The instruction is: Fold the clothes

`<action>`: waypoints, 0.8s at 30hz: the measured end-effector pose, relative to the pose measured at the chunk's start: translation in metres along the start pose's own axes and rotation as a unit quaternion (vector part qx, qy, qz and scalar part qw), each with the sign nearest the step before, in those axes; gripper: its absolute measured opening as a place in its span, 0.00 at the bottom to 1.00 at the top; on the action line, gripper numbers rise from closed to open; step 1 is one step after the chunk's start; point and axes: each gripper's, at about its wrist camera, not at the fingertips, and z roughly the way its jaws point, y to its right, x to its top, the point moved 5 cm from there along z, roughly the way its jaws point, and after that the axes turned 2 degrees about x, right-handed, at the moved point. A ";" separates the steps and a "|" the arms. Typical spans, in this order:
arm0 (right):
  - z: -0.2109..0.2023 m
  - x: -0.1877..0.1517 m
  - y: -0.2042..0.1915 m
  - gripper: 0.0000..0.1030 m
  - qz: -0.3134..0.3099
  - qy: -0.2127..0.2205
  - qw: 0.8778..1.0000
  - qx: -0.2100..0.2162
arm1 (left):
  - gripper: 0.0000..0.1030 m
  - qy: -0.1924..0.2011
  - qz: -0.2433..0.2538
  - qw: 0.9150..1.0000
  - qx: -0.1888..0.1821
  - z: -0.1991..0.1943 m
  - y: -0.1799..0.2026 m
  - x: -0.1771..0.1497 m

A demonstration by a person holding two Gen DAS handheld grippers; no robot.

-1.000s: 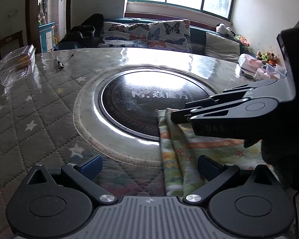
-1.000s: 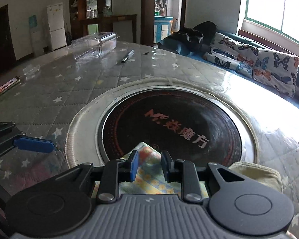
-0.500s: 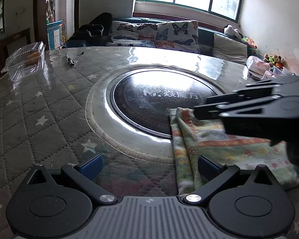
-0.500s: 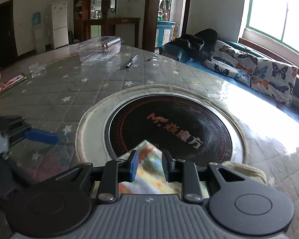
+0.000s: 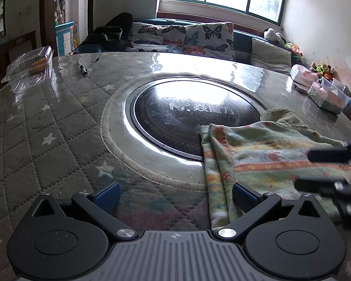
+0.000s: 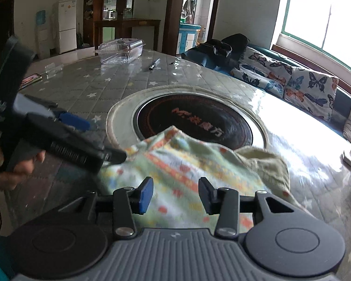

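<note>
The cloth (image 5: 273, 159) lies flat on the table (image 5: 46, 121), with its far edge over the dark round plate (image 5: 182, 121). The left gripper (image 5: 175, 193) is low over the table, its fingers wide open; the right finger (image 5: 244, 195) rests at the near left edge of the cloth. The right gripper (image 6: 175, 193) points level over the cloth, open and holding nothing. A hand (image 6: 14, 166) grips the left gripper's handle.
</note>
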 end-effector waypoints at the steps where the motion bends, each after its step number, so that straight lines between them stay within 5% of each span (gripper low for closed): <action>1: -0.002 -0.003 -0.001 0.43 0.002 0.000 1.000 0.000 | 1.00 0.000 -0.002 1.000 0.003 0.000 -0.001 0.001; 13: 0.002 -0.012 -0.045 0.48 -0.048 0.006 0.999 0.022 | 1.00 -0.003 -0.043 0.999 0.005 -0.006 -0.018 0.014; 24: 0.026 -0.003 -0.084 0.40 -0.100 0.010 0.994 0.036 | 1.00 -0.028 -0.088 0.995 -0.027 -0.003 -0.020 0.021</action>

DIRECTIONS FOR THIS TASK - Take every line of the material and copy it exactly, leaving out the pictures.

REPLY -
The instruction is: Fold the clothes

`<action>`: waypoints, 0.8s at 30hz: the measured end-effector pose, relative to the pose measured at the chunk's start: translation in metres along the start pose's own axes and rotation as a unit quaternion (vector part qx, qy, qz and scalar part qw), each with the sign nearest the step before, in those axes; gripper: its absolute measured opening as a place in its span, 0.00 at the bottom to 1.00 at the top; on the action line, gripper numbers rise from closed to open; step 1 is one step after the chunk's start; point and axes: each gripper's, at about its wrist camera, not at the fingertips, and z roughly the way its jaws point, y to its right, x to its top, the point moved 5 cm from there along z, roughly the way its jaws point, and after that the axes turned 2 degrees about x, right-handed, at the moved point. A ";" separates the steps and a "|" the arms. Typical spans, in this order:
arm0 (right):
  - z: -0.2109..0.2023 m
  - x: -0.1877..0.1517 m
  - y: -0.2042..0.1915 m
  - gripper: 0.0000..0.1030 m
  - qz: -0.3134..0.3099
  - qy: -0.2127..0.2205
  - qw: 0.8778..1.0000
  - qx: -0.2100..0.2162
arm1 (left):
  - gripper: 0.0000..0.1030 m
  - qy: -0.1924..0.2011
  - qz: -0.2433..0.2538
  - qw: 0.9150..1.0000
  - qx: -0.1888..0.1821
  - z: -0.1991..0.1943 m
  - y: -0.1799..0.2026 m
  - x: -0.1771..0.1497 m

A demonstration by a person holding two Gen DAS handheld grippers; no robot.

-1.000s: 
-1.000s: 
-0.500s: 
-0.500s: 
+0.000s: 
+0.000s: 

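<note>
The cloth (image 5: 273, 159) lies flat on the table (image 5: 46, 121), with its far edge over the dark round plate (image 5: 182, 121). The left gripper (image 5: 175, 193) is low over the table, its fingers wide open; the right finger (image 5: 244, 195) rests at the near left edge of the cloth. The right gripper (image 6: 175, 193) points level over the cloth, open and holding nothing. A hand (image 6: 14, 166) grips the left gripper's handle.
</note>
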 end-effector waypoints at the steps where the motion bends, each after its step number, so that straight lines between them stay within 5% of each span (gripper low for closed): <action>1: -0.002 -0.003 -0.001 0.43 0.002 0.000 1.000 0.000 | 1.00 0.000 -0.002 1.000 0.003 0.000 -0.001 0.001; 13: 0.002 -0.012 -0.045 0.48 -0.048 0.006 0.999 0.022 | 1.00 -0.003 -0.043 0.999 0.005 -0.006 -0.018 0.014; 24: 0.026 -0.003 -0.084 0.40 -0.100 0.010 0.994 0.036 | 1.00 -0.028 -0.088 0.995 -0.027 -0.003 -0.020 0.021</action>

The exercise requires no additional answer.